* **Required action**:
Where in the data below does the word "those" appear? Copy each line that holds it.

Data shown below:

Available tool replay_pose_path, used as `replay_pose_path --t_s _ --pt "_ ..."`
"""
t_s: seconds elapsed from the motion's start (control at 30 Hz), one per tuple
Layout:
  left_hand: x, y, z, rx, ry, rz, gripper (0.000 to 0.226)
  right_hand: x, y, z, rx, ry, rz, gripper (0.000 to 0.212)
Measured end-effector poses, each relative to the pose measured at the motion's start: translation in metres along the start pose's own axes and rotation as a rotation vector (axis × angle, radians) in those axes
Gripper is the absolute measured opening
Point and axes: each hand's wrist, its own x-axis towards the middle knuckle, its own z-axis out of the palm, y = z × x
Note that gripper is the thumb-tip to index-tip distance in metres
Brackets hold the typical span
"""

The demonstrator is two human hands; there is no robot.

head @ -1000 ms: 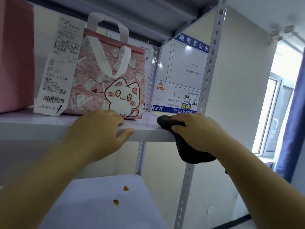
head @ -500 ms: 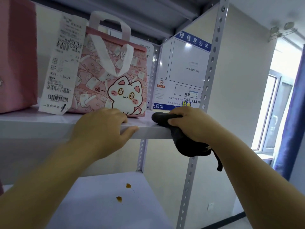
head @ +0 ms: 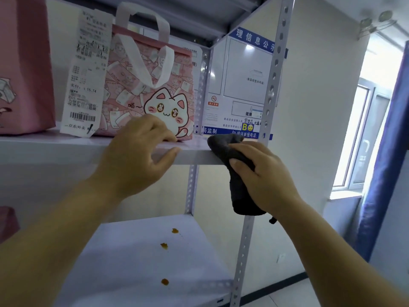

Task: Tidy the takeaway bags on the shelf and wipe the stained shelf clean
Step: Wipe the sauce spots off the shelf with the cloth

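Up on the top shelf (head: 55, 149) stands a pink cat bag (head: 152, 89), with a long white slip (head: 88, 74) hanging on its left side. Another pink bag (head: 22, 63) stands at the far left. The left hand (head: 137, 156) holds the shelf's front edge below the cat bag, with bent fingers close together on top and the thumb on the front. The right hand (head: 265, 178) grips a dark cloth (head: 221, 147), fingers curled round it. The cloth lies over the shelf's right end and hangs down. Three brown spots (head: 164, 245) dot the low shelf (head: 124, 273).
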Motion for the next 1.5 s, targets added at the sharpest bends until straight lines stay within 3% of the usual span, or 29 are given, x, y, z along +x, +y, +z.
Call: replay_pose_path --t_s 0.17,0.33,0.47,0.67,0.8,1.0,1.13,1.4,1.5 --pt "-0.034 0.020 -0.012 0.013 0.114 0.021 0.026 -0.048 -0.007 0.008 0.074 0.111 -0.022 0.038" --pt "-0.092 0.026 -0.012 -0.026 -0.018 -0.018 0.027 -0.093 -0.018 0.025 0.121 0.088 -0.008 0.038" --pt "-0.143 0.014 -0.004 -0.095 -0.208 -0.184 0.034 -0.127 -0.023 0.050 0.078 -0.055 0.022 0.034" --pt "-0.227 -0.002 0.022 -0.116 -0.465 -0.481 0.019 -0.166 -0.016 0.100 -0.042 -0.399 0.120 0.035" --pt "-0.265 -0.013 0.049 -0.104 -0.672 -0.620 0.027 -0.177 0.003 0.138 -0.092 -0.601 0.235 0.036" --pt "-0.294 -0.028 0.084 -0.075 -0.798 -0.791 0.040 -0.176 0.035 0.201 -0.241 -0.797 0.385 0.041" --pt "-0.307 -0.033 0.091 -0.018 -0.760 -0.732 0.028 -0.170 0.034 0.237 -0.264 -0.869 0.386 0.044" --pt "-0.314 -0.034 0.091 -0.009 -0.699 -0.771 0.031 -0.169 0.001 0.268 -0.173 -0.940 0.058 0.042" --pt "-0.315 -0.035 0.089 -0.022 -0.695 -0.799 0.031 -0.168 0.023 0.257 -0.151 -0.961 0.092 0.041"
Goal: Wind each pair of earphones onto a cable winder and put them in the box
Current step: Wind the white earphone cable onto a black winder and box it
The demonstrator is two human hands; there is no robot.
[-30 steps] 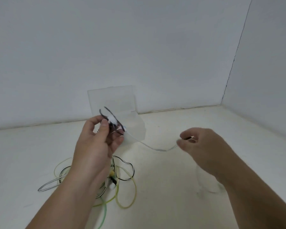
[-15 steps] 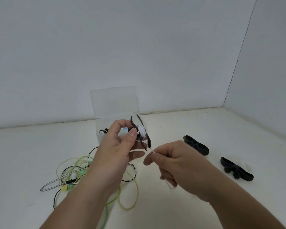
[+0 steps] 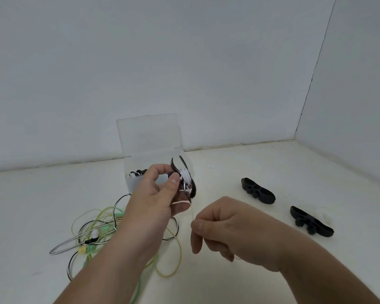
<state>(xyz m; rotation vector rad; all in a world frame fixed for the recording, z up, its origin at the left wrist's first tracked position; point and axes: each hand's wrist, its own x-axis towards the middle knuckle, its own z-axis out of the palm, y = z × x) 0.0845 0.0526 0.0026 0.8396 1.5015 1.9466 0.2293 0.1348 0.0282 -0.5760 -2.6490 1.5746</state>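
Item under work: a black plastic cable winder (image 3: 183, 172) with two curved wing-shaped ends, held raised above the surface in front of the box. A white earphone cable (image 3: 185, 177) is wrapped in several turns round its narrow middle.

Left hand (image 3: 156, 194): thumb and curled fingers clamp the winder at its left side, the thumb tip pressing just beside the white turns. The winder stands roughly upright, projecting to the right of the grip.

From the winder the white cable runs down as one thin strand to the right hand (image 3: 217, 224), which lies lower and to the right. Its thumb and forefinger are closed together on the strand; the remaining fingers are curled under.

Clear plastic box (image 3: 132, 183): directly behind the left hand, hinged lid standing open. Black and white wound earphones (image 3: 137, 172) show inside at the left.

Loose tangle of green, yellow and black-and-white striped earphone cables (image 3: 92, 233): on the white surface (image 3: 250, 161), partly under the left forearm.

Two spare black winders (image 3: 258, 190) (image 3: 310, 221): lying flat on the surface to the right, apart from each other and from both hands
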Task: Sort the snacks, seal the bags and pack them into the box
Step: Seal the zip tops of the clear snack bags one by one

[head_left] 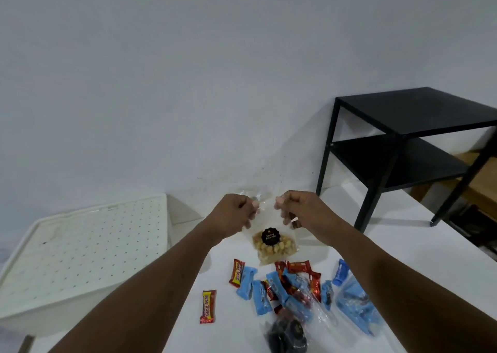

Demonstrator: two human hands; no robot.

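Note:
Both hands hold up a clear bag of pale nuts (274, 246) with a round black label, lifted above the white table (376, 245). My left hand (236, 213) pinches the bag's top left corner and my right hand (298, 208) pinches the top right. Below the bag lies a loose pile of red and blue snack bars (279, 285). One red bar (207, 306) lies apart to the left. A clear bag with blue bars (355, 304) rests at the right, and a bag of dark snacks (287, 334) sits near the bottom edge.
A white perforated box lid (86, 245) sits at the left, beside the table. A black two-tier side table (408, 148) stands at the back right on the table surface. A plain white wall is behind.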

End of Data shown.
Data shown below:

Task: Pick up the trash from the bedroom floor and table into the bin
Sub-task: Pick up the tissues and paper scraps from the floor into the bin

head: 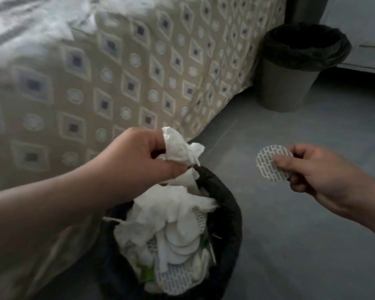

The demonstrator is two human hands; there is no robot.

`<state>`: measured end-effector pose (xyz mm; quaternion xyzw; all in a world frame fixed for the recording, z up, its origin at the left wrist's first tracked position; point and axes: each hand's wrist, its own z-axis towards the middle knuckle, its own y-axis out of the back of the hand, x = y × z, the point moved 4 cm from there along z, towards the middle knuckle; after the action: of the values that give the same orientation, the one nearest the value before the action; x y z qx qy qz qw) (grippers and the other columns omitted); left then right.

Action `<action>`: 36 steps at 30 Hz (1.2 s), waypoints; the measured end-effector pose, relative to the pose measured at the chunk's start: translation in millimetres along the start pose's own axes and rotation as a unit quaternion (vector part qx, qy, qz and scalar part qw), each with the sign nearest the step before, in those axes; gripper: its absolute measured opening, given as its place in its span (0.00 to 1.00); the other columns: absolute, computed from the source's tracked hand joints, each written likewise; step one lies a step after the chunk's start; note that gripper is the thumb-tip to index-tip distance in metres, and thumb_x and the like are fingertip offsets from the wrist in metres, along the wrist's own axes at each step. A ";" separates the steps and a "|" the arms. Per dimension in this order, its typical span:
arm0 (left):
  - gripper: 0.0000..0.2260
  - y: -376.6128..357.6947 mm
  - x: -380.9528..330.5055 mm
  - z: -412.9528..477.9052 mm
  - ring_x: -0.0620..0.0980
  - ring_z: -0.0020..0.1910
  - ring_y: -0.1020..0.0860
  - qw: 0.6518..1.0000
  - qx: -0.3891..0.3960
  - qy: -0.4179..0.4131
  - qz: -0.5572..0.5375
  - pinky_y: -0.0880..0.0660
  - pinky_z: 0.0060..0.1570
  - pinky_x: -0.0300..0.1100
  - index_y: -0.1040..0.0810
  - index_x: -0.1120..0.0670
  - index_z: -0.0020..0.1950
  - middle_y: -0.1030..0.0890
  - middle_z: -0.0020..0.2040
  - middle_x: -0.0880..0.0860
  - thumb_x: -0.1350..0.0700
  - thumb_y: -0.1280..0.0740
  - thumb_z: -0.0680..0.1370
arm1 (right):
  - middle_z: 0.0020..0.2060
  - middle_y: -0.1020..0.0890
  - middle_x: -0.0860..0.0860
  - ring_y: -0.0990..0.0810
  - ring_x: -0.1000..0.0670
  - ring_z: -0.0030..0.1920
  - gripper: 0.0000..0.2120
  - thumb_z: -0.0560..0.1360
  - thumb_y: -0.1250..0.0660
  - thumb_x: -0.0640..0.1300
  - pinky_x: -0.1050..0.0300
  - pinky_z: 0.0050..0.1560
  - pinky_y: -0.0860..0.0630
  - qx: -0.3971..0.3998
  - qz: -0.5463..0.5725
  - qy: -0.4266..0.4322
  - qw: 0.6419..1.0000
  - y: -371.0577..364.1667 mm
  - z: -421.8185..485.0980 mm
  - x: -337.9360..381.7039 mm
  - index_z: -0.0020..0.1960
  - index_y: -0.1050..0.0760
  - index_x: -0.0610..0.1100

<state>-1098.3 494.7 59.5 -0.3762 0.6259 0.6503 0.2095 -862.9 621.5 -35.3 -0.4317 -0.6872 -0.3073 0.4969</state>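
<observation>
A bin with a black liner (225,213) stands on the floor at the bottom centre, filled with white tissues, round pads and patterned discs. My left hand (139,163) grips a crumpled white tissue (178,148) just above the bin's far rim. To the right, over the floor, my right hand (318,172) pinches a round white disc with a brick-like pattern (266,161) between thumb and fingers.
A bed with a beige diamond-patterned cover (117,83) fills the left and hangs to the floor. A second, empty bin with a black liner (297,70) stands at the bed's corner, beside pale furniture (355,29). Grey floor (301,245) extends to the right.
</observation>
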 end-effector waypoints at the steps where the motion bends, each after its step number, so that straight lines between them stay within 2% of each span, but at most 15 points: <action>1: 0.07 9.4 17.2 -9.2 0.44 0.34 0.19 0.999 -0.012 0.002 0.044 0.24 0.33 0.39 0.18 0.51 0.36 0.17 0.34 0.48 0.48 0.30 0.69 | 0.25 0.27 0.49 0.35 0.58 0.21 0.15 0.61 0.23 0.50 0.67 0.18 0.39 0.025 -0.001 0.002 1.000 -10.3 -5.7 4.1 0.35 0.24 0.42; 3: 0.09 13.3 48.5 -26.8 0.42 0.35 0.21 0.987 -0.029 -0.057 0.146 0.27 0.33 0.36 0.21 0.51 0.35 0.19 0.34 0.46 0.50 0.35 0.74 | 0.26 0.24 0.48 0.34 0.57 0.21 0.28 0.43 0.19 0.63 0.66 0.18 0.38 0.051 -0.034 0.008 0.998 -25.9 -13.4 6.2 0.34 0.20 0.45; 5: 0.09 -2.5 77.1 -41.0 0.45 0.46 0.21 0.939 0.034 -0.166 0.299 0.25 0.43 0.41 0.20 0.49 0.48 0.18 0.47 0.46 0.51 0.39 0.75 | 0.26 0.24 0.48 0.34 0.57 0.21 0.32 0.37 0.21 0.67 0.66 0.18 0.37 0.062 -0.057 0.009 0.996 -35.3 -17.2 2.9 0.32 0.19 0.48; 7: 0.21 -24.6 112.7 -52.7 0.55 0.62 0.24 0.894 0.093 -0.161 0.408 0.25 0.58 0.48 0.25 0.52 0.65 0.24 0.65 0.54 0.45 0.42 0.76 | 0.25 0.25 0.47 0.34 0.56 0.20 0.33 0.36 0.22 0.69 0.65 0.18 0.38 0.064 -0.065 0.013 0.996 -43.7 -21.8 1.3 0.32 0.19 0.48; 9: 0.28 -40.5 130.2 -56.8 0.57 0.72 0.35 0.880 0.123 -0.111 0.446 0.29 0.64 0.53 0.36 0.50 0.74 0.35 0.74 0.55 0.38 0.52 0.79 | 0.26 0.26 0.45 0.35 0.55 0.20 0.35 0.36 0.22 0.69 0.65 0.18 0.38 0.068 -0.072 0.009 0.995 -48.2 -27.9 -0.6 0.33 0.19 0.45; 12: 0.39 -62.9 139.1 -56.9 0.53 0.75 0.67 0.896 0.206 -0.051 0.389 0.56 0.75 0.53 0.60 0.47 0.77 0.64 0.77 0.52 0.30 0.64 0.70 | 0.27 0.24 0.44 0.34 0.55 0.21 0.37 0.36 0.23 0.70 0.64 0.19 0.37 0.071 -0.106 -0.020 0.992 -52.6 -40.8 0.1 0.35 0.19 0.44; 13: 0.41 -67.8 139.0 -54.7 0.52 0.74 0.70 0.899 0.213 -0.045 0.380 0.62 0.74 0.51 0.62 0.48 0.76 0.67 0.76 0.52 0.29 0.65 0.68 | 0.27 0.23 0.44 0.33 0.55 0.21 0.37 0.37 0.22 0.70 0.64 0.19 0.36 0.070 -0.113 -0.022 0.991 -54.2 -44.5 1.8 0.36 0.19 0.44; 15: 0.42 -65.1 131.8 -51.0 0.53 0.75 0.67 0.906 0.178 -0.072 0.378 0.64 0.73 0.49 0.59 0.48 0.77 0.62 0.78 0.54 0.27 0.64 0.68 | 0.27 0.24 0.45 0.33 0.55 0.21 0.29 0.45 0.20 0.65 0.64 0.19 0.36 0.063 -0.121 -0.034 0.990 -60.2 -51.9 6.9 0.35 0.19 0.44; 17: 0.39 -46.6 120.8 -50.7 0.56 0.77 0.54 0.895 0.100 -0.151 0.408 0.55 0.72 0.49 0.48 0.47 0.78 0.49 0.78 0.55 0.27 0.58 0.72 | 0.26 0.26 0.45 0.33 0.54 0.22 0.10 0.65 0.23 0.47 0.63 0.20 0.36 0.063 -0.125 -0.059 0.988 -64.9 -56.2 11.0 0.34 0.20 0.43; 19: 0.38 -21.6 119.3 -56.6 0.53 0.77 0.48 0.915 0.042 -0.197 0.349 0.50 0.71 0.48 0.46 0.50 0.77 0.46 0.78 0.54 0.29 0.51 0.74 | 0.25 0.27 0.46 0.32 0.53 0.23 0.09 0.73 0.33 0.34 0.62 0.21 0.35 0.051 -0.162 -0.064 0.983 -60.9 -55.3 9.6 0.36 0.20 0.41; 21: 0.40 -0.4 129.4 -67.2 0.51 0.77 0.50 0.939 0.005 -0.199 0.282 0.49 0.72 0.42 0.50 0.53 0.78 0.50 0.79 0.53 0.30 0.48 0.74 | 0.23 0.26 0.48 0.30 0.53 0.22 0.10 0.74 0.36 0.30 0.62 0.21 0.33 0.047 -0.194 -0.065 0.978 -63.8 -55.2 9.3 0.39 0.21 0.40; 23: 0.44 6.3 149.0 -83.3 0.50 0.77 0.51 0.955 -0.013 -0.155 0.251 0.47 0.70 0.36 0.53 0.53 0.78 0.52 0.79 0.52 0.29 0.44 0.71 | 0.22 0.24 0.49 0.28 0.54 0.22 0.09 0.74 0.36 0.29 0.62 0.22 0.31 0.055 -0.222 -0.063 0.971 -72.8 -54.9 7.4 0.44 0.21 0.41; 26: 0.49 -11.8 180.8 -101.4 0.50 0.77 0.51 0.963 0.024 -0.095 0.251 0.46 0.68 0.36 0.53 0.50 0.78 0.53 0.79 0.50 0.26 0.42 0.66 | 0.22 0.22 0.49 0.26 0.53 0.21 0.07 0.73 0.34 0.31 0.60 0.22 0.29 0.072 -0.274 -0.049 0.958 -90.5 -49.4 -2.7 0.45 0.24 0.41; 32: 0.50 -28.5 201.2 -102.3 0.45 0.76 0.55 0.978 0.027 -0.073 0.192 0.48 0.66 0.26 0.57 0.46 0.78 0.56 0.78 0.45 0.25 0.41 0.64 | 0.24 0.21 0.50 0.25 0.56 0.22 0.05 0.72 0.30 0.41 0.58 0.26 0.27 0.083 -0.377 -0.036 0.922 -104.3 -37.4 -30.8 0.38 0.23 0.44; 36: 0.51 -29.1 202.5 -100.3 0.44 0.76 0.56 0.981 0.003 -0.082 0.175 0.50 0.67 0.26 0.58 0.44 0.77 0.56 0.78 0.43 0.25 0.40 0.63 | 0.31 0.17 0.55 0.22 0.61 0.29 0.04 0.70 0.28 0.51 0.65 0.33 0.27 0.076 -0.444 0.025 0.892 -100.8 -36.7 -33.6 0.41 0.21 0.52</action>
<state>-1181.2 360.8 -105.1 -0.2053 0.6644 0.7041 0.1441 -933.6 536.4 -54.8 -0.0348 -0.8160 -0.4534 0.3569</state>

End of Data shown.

* **Task solution**:
Measured end-effector poses, each relative to the pose measured at the motion's start: translation in metres along the start pose's own axes and rotation as a rotation vector (axis × angle, radians) in those axes
Action `<action>`: 36 steps at 30 Hz (1.2 s), waypoints; the measured end-effector pose, relative to the pose measured at the chunk's start: translation in millimetres along the start pose's own axes and rotation as a unit quaternion (vector part qx, qy, qz and scalar part qw), each with the sign nearest the step before, in those axes; gripper: its absolute measured opening, given as its place in its span (0.00 to 1.00); the other columns: absolute, computed from the source's tracked hand joints, each written likewise; step one lies a step after the chunk's start; note that gripper is the thumb-tip to index-tip distance in metres, and thumb_x and the like are fingertip offsets from the wrist in metres, along the wrist's own axes at each step. A ";" separates the steps and a "|" the arms. Per dimension in this order, its typical span:

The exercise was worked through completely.